L’autre, qui est gêné, baisse la tête, devient tout rouge, n’ose pas dire non, – et deux hommes qui viennent encore avec la hotte, et c’est midi ; deux hommes encore dans la ruelle dont ils prennent toute la largeur, qui viennent, et on voit luire au-dessus de leur tête le manche des outils que leurs mains ont poli.
Mlle Ducimetière, qui est assise près de la fenêtre, porte une seconde les yeux de côté, puis les a remis à son aiguille, pendant que Besson remet les siens sur ses paniers.
Et ça va comme ça jusqu’à ce qu’il n’y ait plus personne ; alors il y a eu une grande assemblée de moineaux dans les platanes, où ils se sont posés sur la pierre des branches, mais ils commencent à être cachés, parce qu’une grosse feuille par-ci par-là y pend comme si dans la pierre poussaient des plantes.
Ils ont une grande réunion en même temps qu’ils parlent tous ensemble, se demandant où est le vieil homme au tablier vert qui tout à l’heure était installé entre les troncs.
Il y a dans l’ombre ronde, l’ombre ronde et claire, toute percée de trous comme une grosse éponge : ils ne savent pas bien ce que c’est de là-haut, ils se sont d’abord méfiés, mais c’est quelque chose qui ne bouge pas, alors ils se rapprochent de plus en plus, penchant la tête pour mieux voir.
Dans l’ombre, avec des taches de soleil dessus, ces paquets de verges, comme celles dont on se sert pour fouetter les enfants, rouges ou vertes, ou blanches comme de l’os et trempant dans l’eau d’une seille, – regarde voir. Et ça ?

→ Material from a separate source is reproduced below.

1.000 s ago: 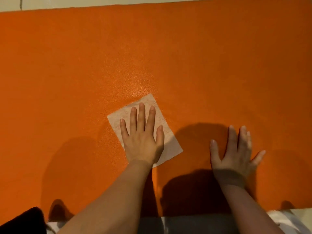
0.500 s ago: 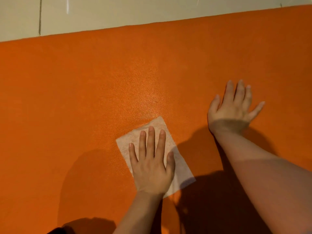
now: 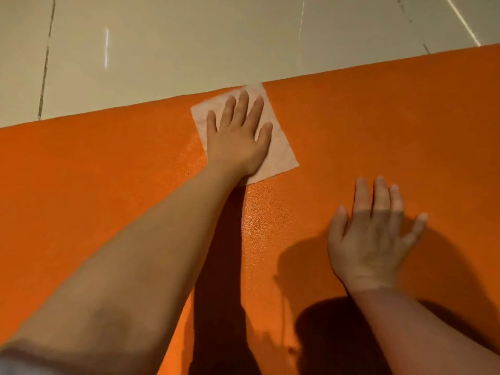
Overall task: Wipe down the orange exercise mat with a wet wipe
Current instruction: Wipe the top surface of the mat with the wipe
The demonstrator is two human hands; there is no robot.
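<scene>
A flat, open left hand [image 3: 238, 142] presses the wet wipe [image 3: 278, 155] against the orange mat's [image 3: 108, 171] far edge, while the open right hand [image 3: 370, 239] braces the mat

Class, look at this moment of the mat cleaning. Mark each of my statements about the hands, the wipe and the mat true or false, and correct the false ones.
1. The left hand presses flat on the wet wipe. True.
2. The wipe lies at the mat's far edge, beside the tiled floor. True.
3. The right hand grips a second wipe. False: it rests flat on the bare mat.
4. The wipe is crumpled into a ball. False: it lies spread flat.
</scene>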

Il a oublié son couteau peut-être, il a renversé son tabouret en partant ; non, c’est exprès.
Et puis ça ?
C’est son mouchoir de poche. À grands ramages jaunes sur fond rouge.
Midi.
Mais, dès les une heure, on repart ; et retour à sept heures, à huit heures du soir.
Le bel ordre que c’est comme dans une horloge. Comme quand on tire sur des poids, et le mécanisme obéit. Les petites filles sur les chemins grimpent ou descendent, disant que c’est quatre heures avec leurs paniers couverts d’un linge blanc, d’où sort à chaque bout le cou des bouteilles ; allant le plus vite qu’elles peuvent sur les petits sentiers raboteux, difficiles, par ces durs escaliers de vignes ; puis, pour revenir, elles vont un peu moins vite, regardant dans les buissons s’il n’y a pas déjà des mûres, sans attendre qu’elles soient noires parce qu’elles les aiment mieux vertes.
Le poète a passé. Et en bas tout va. Et en haut tout va.
Sur le cadran du ciel avec ses chiffres, on a vu tourner bien régulièrement la grande aiguille et la grande aiguille pencher toujours plus.
Ils ont eu encore un moment le soleil en face d’eux pour le retour sur leurs corniches. Ils ont été pendus dans l’air là, un moment, allant sur un mur dans le vide. Allant l’un derrière l’autre sur le mur, avec une voile au bout du bras, à la corne de leur épaule une montagne, et quelque chose comme un peu de ciel dégouttant en plus épais autour de l’aile de leur chapeau.
Ils montent un peu à cause du mur qui monte, ils entrent davantage dans le ciel qu’ils déchirent, agrandissant de plus en plus la déchirure ; puis, prenant par un escalier au flanc du plus haut de ces murs d’ici, par la porte de fer pas encore fermée à clé, ils sont arrivés sur la route.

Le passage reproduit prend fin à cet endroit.